WORK TO COMPLETE:
State the count of lines below in which the word "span" appears, and add nothing.

DATASET EXCERPTS:

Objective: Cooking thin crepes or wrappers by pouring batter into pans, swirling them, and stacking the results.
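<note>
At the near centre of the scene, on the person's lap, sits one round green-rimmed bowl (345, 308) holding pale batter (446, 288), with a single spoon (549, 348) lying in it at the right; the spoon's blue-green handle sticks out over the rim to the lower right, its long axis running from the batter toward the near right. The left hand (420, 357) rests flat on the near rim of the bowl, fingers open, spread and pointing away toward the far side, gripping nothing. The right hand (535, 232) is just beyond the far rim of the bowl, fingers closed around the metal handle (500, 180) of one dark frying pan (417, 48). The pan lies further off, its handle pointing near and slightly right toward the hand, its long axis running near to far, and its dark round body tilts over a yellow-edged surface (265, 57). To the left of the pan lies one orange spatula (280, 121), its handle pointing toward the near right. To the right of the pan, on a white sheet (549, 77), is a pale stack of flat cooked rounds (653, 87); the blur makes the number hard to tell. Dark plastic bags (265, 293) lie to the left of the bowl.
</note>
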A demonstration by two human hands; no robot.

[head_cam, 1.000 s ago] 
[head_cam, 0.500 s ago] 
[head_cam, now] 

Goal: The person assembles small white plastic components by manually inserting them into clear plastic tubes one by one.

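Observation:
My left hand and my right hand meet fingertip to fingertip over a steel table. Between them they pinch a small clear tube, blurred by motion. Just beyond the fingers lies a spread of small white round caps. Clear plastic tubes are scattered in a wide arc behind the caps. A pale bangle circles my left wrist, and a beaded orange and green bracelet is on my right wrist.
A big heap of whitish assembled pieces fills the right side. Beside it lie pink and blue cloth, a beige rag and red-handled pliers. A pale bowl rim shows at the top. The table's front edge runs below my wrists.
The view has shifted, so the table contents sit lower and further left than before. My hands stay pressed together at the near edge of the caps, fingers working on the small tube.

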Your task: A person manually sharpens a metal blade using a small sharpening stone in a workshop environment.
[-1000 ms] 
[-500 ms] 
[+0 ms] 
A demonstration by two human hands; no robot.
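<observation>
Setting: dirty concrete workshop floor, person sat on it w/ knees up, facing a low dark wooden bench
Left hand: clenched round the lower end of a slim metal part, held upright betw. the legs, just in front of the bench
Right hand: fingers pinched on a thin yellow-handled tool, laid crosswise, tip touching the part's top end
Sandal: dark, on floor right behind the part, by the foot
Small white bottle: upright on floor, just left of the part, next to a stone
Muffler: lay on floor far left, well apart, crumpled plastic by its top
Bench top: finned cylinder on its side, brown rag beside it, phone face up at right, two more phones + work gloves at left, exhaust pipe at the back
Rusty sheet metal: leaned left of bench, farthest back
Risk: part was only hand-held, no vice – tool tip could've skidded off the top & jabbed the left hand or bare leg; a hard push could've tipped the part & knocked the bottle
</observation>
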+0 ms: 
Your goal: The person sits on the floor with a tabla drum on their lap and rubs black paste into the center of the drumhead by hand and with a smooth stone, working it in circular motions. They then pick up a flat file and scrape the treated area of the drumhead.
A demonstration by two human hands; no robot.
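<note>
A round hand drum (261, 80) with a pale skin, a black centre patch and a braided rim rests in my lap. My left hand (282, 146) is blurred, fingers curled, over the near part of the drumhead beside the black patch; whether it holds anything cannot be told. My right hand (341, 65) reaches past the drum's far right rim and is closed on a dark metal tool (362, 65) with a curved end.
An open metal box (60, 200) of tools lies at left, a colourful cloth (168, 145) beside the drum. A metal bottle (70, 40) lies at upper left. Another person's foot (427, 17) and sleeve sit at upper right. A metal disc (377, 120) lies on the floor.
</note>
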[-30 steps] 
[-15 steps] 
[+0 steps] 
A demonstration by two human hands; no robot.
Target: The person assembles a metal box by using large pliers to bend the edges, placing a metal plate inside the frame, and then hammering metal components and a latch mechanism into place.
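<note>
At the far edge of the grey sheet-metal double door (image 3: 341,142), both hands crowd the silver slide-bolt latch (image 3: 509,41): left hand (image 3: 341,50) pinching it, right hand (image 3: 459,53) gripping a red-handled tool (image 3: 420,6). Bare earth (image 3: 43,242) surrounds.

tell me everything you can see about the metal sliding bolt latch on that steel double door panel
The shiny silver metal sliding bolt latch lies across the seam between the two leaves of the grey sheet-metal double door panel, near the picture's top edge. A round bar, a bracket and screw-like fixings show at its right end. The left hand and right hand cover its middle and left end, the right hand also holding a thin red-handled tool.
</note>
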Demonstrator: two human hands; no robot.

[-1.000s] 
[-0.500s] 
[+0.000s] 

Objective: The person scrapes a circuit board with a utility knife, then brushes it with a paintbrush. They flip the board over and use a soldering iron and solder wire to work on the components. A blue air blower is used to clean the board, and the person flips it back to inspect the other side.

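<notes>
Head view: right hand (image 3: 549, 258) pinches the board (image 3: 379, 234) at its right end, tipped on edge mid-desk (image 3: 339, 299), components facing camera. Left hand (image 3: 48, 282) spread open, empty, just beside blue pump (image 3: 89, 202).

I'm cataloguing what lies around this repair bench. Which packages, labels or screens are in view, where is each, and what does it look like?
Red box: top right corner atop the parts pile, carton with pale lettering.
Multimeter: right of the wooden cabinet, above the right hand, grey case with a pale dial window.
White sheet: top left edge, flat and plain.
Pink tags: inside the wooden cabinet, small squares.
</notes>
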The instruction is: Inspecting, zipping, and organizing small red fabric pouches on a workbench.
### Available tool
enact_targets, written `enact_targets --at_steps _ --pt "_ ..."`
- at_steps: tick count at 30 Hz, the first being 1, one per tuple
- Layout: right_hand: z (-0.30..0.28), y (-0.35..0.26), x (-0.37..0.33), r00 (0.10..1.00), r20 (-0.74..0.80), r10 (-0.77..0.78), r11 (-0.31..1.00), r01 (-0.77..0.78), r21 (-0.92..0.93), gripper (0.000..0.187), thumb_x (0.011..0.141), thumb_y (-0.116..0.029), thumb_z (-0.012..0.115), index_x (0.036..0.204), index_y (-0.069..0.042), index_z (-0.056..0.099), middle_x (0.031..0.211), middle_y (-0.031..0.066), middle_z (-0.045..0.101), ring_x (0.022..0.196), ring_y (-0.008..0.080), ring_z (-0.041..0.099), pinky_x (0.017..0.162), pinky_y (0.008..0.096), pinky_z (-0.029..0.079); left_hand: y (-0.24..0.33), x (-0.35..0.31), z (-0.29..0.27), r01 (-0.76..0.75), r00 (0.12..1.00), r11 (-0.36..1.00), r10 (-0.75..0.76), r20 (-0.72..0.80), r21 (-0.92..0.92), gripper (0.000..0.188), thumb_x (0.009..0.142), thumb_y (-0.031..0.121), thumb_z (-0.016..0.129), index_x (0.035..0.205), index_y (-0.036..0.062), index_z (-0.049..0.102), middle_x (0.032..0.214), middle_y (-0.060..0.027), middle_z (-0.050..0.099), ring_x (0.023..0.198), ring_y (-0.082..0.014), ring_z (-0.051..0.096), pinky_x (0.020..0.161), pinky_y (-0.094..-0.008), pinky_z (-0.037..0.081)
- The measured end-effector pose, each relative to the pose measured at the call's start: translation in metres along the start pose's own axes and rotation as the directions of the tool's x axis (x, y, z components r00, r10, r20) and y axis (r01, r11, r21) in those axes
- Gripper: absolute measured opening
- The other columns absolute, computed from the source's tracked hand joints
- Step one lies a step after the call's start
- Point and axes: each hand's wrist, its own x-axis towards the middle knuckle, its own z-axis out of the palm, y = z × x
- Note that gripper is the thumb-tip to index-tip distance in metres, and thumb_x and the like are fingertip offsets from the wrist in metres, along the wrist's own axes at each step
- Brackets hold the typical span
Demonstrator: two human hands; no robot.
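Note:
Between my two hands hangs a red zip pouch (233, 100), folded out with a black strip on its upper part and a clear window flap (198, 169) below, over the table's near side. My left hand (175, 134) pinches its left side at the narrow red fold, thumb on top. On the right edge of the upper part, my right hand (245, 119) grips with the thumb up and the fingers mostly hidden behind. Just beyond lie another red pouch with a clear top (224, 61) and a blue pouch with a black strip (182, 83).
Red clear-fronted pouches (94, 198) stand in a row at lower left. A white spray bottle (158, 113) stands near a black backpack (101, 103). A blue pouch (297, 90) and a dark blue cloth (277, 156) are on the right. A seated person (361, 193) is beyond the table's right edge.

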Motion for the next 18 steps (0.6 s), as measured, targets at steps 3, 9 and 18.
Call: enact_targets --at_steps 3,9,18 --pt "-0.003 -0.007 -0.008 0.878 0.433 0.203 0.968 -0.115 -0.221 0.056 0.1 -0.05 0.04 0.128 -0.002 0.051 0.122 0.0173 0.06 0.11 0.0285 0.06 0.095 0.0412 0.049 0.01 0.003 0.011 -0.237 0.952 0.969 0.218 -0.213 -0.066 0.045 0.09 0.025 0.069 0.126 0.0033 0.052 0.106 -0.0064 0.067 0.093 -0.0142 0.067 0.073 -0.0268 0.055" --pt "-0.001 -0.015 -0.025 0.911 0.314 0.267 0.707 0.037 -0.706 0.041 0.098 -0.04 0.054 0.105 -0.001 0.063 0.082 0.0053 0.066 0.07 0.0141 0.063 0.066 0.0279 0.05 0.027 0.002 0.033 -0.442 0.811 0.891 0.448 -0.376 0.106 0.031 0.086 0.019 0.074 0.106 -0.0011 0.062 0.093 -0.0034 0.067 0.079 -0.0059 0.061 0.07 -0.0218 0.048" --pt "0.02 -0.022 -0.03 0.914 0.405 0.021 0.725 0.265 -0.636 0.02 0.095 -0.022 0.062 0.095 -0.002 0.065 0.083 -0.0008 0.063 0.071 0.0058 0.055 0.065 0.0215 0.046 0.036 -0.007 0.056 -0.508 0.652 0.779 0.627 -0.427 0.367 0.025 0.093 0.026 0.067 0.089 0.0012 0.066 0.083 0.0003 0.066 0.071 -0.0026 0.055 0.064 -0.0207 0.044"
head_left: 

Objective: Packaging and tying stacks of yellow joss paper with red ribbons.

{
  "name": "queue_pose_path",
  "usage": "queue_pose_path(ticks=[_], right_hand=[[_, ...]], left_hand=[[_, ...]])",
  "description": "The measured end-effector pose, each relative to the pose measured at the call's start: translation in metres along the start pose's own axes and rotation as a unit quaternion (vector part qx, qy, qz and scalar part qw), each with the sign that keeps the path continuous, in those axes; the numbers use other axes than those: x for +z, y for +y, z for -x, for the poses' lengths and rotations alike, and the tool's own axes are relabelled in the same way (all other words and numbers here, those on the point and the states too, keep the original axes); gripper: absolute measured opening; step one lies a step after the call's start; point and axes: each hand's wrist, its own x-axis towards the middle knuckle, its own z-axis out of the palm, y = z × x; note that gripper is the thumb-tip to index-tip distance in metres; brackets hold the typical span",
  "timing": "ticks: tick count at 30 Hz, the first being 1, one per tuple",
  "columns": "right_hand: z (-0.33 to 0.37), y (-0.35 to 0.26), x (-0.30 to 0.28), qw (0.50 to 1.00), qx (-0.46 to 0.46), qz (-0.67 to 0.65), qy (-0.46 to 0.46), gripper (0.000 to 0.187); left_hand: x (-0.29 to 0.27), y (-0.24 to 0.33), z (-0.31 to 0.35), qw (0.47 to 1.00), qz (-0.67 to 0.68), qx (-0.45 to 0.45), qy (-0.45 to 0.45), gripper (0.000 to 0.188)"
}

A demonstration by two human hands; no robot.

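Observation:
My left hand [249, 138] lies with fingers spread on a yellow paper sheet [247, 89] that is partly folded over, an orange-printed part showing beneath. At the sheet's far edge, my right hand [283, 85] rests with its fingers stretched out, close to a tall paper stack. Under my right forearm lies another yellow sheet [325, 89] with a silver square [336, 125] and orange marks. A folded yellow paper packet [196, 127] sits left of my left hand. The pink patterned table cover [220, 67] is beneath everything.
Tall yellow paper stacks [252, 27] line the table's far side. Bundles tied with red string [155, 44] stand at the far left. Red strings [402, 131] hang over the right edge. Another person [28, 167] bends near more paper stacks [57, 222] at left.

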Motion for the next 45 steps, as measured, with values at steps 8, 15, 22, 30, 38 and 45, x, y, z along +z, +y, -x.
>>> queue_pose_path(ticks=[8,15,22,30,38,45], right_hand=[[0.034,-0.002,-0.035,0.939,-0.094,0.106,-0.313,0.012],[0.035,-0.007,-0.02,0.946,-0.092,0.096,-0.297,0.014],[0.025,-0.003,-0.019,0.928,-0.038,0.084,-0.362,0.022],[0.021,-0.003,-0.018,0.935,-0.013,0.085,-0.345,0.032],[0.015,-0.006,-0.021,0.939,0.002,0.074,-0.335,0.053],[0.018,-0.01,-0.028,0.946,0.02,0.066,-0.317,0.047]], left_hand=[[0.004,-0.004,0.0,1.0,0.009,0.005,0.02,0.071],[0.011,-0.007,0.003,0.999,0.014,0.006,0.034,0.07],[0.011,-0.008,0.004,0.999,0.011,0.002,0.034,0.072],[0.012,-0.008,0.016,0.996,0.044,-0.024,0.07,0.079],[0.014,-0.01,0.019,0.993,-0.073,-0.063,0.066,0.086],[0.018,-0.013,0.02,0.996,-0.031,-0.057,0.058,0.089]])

ANSWER BOX:
2